Gaza hospitals reported admitting patients with bullet and shrapnel wounds, including a 24-year-old with a serious bullet wound to the head, a 17-year-old with a bullet to the face, a seven-year-old with a bullet to the neck, a five-year-old with shrapnel in the thigh, and a two-year-old with shrapnel in the hand.

In its report, the Center called on Hamas authorities to crack down and find those responsible:

PCHR is concerned over casualties resulting from the use of weapons in celebrations, which constitutes a form of misuse of weapons and assaults on the rule of law.

Shooting in the air is frequently seen during celebrations in the Muslim world, including at weddings. And not infrequently, reports of guests being injured by bullets.

Last year, a Turkish groom celebrating his own wedding fired an AK-47 which missed the air and instead killed his father and two aunts and injured eight adults and children.

CNN Reporter Sara Sidner was hit by shell casings filing a report outside Muammar Gadhafi’s compound this summer. Her colleague Michael Holmes reported Libyan rebels were firing celebratory rounds in the air with their AK-47s and anti-aircraft munitions:

But I have to say I'd not seen anti-aircraft "celebratory gunfire" before this conflict. And the volume of fire near Sara and the team was something to behold. Clearly, the rebels must have thought they had no further need for their bullets.

And I noted that several of the rebels, including one operating one of those anti-aircraft guns, might technically have been "shooting into the air," but only just.
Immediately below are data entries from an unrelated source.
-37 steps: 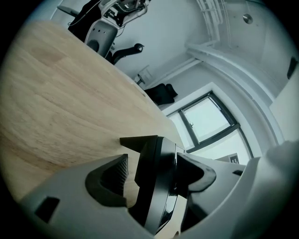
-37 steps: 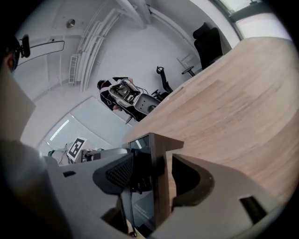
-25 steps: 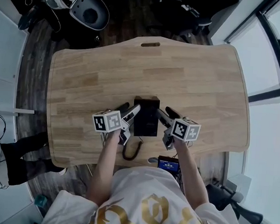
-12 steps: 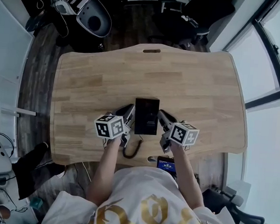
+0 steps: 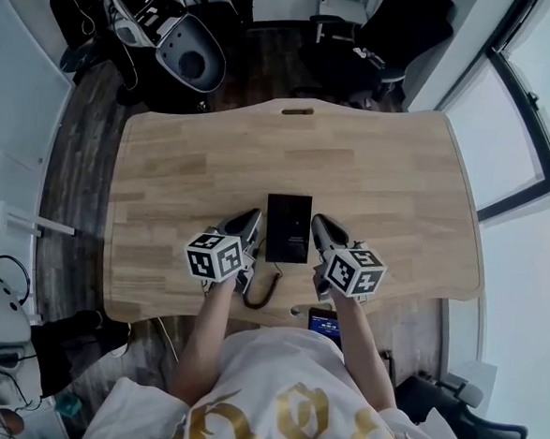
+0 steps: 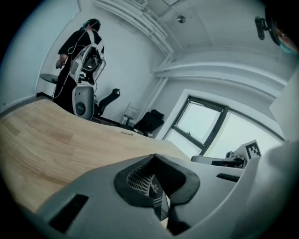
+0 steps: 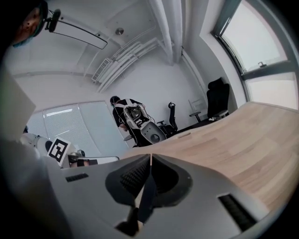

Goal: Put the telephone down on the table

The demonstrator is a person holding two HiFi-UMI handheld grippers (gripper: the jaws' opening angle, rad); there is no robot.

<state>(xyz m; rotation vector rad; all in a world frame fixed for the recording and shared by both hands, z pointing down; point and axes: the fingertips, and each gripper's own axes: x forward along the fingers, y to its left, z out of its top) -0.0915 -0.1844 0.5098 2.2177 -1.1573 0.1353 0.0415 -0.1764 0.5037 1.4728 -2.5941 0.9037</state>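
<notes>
Telephone [image 5: 287, 228] in the head view: a flat black rectangular slab lies on the pale wood-plank surface [image 5: 391, 175]. Its long axis runs 12 to 6 o'clock, and a dark coiled cord [image 5: 263, 288] curls off its 6 o'clock end toward the near edge. The left tool [image 5: 250, 221] sits just beside it at 9 o'clock and the right tool [image 5: 319, 224] just beside it at 3 o'clock. Neither hand is plainly nearer, and neither tool seems to touch it. The telephone therefore looks already set down, and any coming move would start with it lying between the two tools.

Left gripper view: the grey moulded jaws have ribbed dark pads pressed together with nothing between them, and smooth grained wood stretches beyond.

Right gripper view: the same, with the pads meeting tip to tip and empty above the wood.
</notes>
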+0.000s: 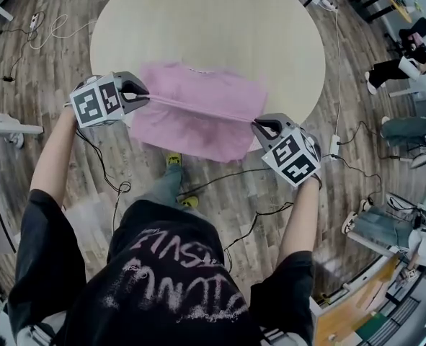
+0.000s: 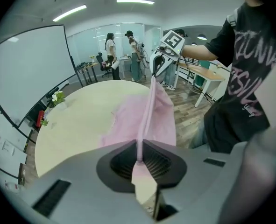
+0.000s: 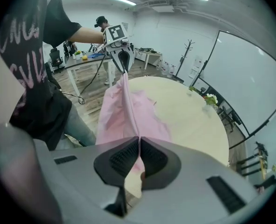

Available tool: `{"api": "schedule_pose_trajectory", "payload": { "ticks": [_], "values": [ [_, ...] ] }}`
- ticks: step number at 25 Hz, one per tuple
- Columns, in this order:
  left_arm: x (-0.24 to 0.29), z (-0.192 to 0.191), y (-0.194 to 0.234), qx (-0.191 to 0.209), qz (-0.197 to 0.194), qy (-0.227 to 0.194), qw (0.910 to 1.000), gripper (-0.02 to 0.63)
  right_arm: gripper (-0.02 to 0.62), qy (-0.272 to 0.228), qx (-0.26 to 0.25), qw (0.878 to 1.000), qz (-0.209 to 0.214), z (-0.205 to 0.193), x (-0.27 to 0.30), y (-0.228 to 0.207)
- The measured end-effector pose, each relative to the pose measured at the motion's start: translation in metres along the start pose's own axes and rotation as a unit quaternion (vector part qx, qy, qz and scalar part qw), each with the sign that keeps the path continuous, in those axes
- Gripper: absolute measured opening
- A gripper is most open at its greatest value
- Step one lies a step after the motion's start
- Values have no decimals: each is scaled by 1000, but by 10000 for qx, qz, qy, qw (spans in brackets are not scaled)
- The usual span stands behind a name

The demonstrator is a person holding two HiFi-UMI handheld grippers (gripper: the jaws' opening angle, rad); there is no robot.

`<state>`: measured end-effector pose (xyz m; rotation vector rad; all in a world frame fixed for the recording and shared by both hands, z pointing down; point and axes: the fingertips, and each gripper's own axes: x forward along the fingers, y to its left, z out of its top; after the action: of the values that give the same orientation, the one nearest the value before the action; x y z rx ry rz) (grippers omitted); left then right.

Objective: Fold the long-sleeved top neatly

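The pink long-sleeved top (image 1: 198, 110) is stretched between my two grippers over the near edge of the round cream table (image 1: 198, 27). A taut fold line runs from one gripper to the other. Its far part lies on the tabletop and its near part hangs past the table's edge. My left gripper (image 1: 142, 94) is shut on the top's left end; the cloth (image 2: 146, 120) runs out from between its jaws (image 2: 138, 158). My right gripper (image 1: 259, 126) is shut on the right end, with the cloth (image 3: 128, 111) pinched between its jaws (image 3: 139, 148).
Cables (image 1: 220, 186) trail over the wooden floor below the table's near edge, beside the person's shoes (image 1: 174, 160). A small plant (image 2: 57, 97) stands at the table's far side. People stand by desks (image 2: 110, 50) at the back. A whiteboard (image 2: 25, 69) lines one wall.
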<state>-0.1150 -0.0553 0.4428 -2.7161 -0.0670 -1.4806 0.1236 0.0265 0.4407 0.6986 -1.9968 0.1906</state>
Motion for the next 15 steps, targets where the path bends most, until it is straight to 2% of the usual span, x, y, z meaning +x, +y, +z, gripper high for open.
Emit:
{"api": "schedule_pose_trajectory", "payload": {
  "ticks": [6, 15],
  "values": [
    [40, -6, 78, -397, 188, -92, 9990, 48, 20, 206, 149, 9984, -505, 1, 52, -73],
    [109, -40, 126, -691, 7, 67, 9976, 48, 21, 547, 653, 9940, -688, -25, 127, -110]
  ]
}}
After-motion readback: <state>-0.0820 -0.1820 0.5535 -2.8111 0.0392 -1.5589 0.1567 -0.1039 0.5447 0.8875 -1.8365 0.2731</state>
The anti-aircraft gun seemed to be pointed at an angle that would have made anyone on the third floor of a building in its line of fire want to don some body armor.

In August, The Blaze released an article detailing the science behind dangerous celebratory gunfire, and noted that there have been fatalities in the U.S. tied to the practice, including a 4-year-old Atlanta boy in 2010.